Em vez disso, as questões centrais da política portuguesa são do tipo: a realização ou não de obras públicas, a intervenção nos bancos fraudulentos, os apoios às PME, e outras coisas do género. O problema é que mesmo estas questões, que têm uma elevada componente técnica, são também políticas e só podem ser devidamente esclarecidas se formos capazes de responder às questões anteriores, respeitantes ao tipo de sociedade em que queremos viver.
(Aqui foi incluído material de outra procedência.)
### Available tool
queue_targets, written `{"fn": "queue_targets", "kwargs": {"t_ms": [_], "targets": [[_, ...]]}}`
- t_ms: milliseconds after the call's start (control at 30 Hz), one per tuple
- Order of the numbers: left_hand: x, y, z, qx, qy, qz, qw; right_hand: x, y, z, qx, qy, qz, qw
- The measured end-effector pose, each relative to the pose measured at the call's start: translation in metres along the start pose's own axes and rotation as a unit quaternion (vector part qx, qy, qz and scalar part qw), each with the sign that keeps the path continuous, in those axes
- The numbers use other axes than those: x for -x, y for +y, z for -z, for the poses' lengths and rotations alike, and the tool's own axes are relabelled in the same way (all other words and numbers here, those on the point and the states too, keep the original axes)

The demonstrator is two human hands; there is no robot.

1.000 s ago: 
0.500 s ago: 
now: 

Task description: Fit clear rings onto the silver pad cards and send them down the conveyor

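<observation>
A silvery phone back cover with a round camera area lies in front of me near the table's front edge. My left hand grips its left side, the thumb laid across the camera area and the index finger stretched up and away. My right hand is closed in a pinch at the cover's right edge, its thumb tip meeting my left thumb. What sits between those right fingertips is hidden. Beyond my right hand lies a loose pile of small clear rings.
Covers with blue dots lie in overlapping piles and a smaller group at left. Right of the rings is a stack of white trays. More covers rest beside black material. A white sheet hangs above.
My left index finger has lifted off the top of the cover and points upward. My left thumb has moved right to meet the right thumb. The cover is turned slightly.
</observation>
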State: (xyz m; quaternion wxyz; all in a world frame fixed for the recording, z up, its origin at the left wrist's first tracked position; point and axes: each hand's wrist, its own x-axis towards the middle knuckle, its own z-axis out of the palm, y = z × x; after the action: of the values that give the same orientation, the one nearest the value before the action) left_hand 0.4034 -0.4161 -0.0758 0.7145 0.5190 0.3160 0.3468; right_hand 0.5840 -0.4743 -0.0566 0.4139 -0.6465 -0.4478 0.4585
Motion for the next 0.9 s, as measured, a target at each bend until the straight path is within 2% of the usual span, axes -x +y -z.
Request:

Apesar desta evidência, muitos dos nossos comentadores e agentes políticos - incluindo o mais alto magistrado da nação - pregam a irrelevância do pluralismo ideológico, ou consideram-no uma "distracção" face aos problemas do país. Não vêem que a ocultação, ou mesmo a neutralização, do posicionamento ideológico dos principais partidos acaba por bloquear uma discussão séria desses mesmos problemas e por esvaziar de sentido o processo político democrático. E são os mesmos que vêm depois verberar a abstenção dos eleitores e verter lágrimas pelo decréscimo da qualidade da nossa democracia."

João Cardoso Rosas é professor universitário de Teoria Política

1 comentário:

  1. Que belíssima escolha para post, amigo João! Subscrevo na íntegra as palavras do Professor João Cardoso Rosas!

    Esta, no fundo, é a questão crucial que interessa colocar tanto aos actuais grandes partidos, como também à grande parte da sociedade portuguesa! Vivemos politicamente, uma época de forte descaracterização política e desapego ideológico, fruto dessa lógica neoliberal que em Portugal fortemente "adormeceu" as mentes políticas com o seu pragmatismo material e a sua praxis do "não chatear o mercado".Como se este último fosse a entidade suprema e inquestionável de todo e qualquer sistema político!

    Abraço, e até à próxima 4ªfeira!